Her own mother, ashamed of her lot and for having fallen for someone who turned out not to be who she thought he was, cut all ties with her family so my mother never knew her cousins or aunts and uncles. This left an indelible impression on her and as we grew up and went overseas for our studies, she never stopped reminding us of the value of family and that we ‘must write!’ We always did.

In the 60s and 70s, she became a teacher and her fighting spirit remained. She once sat in the hot afternoon sun with some of her colleagues on the divider in the middle of Jalan Gasing outside the La Salle primary school where she taught, holding up placards seeking equal pay and benefits for women teachers. She endured the shouts from parents ‘Go back to your job!’, the burning heat and ultimately the loss of her job and many years of service. But they eventually got their equal pay.

Mum in the then-new La Salle school. 1961

In 1981 my father won an Award of Botanical Merit for one of his orchids which he subsequently dedicated to my mother: Phalaenopsis Violacea 'Pohchan'.

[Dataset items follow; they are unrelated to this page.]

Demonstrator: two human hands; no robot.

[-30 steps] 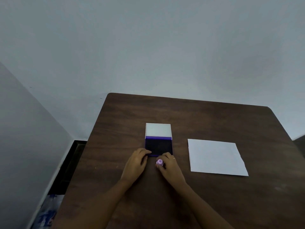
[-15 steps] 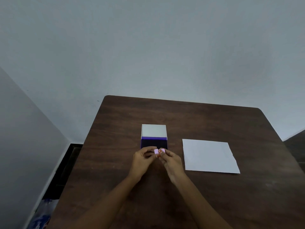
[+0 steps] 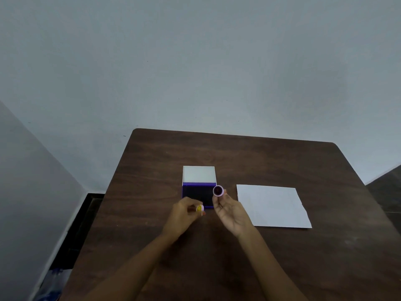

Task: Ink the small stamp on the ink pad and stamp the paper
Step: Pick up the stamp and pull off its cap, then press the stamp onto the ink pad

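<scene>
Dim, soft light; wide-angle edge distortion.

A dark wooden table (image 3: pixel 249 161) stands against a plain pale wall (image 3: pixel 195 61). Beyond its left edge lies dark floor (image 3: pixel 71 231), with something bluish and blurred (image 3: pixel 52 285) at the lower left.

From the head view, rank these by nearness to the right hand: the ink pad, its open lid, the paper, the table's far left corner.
1. Ink pad, just left of the right hand and its stamp.
2. Paper, to its right. Close to the pad's rank; hard to call.
3. Lid, beyond the pad.
4. Far left corner of the table.
</scene>
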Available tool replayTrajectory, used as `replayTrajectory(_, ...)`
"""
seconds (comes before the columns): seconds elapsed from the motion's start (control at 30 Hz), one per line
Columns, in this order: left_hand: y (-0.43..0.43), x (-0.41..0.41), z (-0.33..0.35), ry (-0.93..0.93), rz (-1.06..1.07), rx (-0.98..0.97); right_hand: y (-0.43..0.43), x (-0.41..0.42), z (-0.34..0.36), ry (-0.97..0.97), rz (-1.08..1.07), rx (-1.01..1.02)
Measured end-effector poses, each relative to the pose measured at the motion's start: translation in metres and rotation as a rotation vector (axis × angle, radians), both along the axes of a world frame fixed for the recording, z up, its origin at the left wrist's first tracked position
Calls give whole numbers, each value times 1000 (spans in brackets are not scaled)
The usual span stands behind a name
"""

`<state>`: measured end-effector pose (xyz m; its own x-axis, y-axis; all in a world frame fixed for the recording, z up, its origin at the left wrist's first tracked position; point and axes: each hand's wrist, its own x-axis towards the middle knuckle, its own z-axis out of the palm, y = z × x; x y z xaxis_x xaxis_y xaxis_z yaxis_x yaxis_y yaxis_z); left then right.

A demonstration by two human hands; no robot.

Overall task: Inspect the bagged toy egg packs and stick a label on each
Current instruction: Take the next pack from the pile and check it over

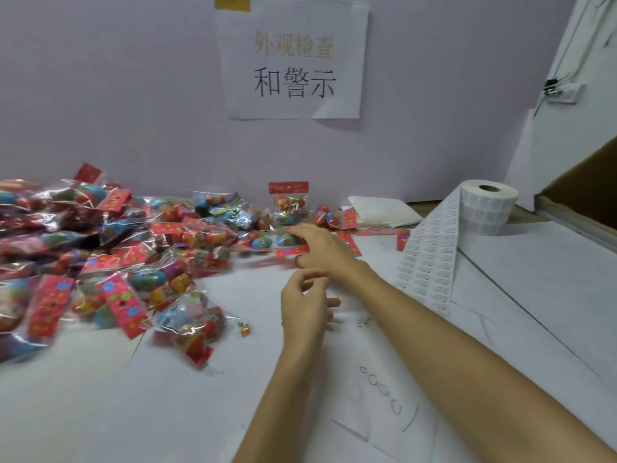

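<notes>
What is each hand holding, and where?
Cannot tell: right hand rests straight fingers on a bagged pack near its red header; left hand is curled, contents blurred.

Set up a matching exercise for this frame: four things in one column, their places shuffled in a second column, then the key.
Things
1. pile of toy egg packs
2. label roll
3. paper sign
4. folded white sheets

Places
A. taped to the wall
B. back of the table, just left of the roll
C. left side of the table
D. back right of the table, its strip unrolled toward the front

Pairs: 1-C, 2-D, 3-A, 4-B
</notes>
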<state>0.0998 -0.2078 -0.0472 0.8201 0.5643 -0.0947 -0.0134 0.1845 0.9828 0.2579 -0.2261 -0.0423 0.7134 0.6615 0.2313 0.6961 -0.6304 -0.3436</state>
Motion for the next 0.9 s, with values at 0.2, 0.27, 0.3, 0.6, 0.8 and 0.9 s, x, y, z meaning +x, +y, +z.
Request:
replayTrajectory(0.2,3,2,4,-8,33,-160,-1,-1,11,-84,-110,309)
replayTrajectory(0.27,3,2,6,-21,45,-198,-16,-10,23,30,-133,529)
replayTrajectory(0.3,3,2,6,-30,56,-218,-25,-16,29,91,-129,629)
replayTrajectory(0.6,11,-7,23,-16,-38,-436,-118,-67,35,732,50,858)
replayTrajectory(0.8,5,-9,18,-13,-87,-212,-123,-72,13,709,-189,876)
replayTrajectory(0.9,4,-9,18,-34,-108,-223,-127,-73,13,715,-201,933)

Mum in more recent times having a manicure courtesy of her granddaughter, Joanna

Some battles she didn’t win: she manned a desk seeking signatures for a petition to stop hillside developments in Gasing Hill. The development went ahead and stands till today. In the last decade or two, though, we’ve had a couple of hillside development disasters with loss of life and now the Selangor State government is reviewing hillside developments.

Another battle she isn’t winning is one she is fighting today. Diagnosed with Parkinson’s some years ago, she now deals with the effects of dementia. She has her good days and her not-so-good ones. I’ve seen her recount a story of something that happened years ago then, moments later, look at me and ask ‘who are you?’.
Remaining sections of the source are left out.